Le reazioni all’articolo sono state contrastanti; alcuni l’hanno criticato per la sua apparente bassa concezione della maternità. Io non l’ho letto in questo modo. Mi è sembrato piuttosto un grido che viene dal cuore. L’ho visto come un dialogo interiore, un tentativo da parte dell’autrice di convincersi che quello che fa come mamma è veramente importante.

Mi ci sono immedesimata forse perché mi ritrovo in quella descrizione. Ho quattro figli di età compresa tra 11 mesi e 5 anni. Lavoro e servo molto senza ricevere un grazie. Faccio molte cose senza ricevere nulla in cambio (almeno apparentemente).

Spesso penso di condurre un’esistenza subumana. Qualche settimana fa mi lamentavo con mio marito che in certi giorni non so perché cerco di mettermi dei vestiti normali o di sistemarmi i capelli. Ho persino scritto un libro sul lavoro domestico, in parte per aiutare me stessa a vedere la gloria nei miei compiti quotidiani.

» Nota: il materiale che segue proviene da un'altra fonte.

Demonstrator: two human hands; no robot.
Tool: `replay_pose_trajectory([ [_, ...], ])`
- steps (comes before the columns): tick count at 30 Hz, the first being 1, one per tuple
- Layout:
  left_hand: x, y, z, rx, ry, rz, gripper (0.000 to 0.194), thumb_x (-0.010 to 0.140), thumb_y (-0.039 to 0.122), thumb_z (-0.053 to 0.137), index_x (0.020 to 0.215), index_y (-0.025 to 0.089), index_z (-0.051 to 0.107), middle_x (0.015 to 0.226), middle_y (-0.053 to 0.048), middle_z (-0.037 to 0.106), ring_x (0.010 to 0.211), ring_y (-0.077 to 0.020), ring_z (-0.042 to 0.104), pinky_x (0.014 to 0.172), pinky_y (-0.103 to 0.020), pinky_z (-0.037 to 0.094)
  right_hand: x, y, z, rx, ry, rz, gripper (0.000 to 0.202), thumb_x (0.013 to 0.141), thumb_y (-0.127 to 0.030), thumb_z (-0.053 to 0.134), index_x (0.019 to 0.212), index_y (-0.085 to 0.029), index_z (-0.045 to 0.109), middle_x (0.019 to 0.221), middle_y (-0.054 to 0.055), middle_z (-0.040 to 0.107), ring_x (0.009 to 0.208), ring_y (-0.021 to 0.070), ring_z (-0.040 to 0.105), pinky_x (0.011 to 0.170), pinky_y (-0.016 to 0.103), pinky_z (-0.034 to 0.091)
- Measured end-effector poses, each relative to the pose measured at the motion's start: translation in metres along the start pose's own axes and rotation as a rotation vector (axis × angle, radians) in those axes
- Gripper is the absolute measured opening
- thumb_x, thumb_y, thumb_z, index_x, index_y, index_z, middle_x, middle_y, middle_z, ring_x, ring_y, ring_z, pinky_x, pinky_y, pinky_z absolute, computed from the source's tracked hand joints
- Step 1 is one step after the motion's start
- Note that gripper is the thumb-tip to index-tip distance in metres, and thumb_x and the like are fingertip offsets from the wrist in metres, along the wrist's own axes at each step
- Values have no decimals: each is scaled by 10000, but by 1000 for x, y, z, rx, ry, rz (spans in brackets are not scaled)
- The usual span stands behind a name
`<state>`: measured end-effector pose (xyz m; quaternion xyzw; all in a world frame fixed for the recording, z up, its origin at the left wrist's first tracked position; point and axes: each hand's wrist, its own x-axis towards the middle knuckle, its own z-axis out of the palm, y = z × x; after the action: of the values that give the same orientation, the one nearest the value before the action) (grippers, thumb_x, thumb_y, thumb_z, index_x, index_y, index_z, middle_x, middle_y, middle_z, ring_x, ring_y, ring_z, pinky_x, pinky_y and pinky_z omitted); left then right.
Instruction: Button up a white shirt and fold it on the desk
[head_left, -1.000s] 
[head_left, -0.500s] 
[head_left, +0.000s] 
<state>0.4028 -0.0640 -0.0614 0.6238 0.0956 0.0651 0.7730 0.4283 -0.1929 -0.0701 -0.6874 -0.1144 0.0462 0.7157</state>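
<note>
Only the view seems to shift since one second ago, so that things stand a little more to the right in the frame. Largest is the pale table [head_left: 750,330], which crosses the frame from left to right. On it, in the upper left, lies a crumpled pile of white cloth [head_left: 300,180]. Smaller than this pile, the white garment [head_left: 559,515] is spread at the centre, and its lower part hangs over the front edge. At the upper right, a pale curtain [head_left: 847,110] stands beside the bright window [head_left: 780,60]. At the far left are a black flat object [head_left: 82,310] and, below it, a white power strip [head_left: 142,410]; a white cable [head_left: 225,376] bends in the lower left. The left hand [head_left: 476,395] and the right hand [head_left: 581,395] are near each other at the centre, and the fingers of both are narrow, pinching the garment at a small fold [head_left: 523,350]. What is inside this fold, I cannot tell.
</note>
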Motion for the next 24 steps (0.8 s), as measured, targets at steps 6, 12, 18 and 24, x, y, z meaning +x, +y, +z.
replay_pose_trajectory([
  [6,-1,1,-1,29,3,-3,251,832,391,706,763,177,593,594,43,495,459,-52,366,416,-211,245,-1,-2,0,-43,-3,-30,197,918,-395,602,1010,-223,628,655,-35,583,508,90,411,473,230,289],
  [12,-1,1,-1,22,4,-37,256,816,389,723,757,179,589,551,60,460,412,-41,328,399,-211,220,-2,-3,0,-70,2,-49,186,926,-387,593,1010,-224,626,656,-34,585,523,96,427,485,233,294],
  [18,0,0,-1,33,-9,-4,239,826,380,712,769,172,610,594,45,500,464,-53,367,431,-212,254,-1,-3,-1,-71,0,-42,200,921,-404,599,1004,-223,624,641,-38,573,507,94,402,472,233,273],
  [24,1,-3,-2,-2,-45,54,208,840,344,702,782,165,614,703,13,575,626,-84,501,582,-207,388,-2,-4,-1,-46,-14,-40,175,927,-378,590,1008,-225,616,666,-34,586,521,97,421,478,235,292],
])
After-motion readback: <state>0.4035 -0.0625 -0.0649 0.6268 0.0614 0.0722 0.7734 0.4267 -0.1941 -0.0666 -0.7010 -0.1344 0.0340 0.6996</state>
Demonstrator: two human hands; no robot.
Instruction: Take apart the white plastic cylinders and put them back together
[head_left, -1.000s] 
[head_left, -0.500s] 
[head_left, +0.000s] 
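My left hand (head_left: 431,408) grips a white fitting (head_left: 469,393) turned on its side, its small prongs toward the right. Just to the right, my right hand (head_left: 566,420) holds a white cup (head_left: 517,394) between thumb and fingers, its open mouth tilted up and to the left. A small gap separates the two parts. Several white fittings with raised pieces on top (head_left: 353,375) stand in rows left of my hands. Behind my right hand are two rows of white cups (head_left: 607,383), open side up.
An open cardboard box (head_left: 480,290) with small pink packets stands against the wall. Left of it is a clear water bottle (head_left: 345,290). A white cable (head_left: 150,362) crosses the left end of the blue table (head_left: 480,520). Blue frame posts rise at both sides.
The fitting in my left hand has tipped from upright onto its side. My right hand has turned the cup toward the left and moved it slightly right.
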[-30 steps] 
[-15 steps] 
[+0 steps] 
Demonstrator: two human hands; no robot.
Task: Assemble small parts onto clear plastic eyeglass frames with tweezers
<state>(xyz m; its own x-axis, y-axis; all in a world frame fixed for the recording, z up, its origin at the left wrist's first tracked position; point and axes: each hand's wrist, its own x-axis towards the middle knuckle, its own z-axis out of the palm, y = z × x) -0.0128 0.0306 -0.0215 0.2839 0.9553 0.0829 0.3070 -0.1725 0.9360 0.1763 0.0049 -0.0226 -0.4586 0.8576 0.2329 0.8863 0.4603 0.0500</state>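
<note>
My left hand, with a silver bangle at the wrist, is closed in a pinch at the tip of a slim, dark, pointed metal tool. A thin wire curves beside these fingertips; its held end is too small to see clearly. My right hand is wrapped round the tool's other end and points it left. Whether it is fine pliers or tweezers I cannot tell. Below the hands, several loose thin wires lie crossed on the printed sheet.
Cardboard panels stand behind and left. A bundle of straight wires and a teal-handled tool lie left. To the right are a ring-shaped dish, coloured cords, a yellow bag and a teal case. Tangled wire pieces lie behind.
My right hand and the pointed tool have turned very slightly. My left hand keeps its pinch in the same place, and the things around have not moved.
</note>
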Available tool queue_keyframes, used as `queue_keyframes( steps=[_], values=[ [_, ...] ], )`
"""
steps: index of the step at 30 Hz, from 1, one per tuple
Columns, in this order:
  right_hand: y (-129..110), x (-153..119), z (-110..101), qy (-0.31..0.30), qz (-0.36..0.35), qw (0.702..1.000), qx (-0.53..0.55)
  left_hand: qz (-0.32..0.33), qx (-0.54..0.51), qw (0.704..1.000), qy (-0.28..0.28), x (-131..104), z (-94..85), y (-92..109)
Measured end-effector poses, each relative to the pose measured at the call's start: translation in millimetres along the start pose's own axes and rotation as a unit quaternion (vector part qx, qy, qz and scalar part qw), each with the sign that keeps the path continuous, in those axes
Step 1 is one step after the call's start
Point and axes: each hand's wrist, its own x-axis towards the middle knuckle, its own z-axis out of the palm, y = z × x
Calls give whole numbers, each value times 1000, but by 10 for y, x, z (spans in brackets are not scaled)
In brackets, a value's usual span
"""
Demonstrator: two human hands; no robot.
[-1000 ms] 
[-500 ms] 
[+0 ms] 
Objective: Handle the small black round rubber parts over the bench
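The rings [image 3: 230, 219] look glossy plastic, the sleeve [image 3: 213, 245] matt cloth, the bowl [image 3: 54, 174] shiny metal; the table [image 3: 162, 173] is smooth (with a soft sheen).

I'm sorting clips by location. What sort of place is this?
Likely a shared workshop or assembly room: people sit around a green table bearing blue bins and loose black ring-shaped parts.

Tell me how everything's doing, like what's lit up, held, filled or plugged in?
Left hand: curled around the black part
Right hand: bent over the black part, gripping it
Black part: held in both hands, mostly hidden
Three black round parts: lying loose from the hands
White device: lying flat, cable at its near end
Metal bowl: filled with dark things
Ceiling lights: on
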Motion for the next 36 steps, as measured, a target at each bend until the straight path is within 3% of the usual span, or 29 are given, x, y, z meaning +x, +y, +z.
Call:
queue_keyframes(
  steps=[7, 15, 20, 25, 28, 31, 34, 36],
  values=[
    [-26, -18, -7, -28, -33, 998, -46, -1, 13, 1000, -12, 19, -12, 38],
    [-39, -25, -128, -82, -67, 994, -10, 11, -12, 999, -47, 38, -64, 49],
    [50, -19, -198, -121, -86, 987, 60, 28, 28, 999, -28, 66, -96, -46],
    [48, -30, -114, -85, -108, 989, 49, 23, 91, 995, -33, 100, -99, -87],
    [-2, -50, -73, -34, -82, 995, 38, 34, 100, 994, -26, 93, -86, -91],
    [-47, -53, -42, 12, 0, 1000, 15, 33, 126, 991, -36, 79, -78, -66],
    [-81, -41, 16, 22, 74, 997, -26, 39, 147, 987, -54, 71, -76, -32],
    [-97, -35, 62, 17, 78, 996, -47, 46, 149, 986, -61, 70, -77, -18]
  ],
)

Non c’è molta gloria evidente nel mansionario di una mamma, ma va bene così.

Vai avanti. Chiamala morte.

Invece di presentare un’immagine fuorviante della maternità (o della genitorialità in generale) fino a portarla alla perfezione, dovremmo chiamarla per quello che è: una forma di morte. Gesù dice che dovremo rinunciare a qualcosa per ottenere qualcosa di migliore (Matteo 10:39; 16:25; Marco 8:35; Luca 9:24; Giovanni 12:24), e come genitori dovremmo fare proprio questo: morire affinché un altro possa vivere.

Sin dal momento del concepimento, tutto il tuo corpo è consumato affinché un altro essere umano possa vivere. Le notti insonni, l’allattamento, e cure ininterrotte logorano quei primi mesi e anni.

Più avanti, la morte subentra sotto forma di morte emotiva. Magari i tuoi figli non ti spremono più fisicamente, ma più li conosci e più li ami —e più possono spezzarti il cuore con una decisione sbagliata (o tutta una vita di decisioni sbagliate).

Essere mamme è una chiamata alla morte. Puoi sentirti realizzata, ma non come il mondo lo intende. Realizzarsi come mamme significa seguire la via della croce, deporre la tua vita affinché un altro possa vivere.

Essere madri è umiliante

Il mansionario del New York Times ha fatto venire allo scoperto qualcosa con cui ho combattuto negli ultimi mesi. Prima di diventare mamma, avevo un’immagine romantica del sacrificio che avrei dovuto fare per mettere al mondo figli e crescerli. Era diventata persino un idolo.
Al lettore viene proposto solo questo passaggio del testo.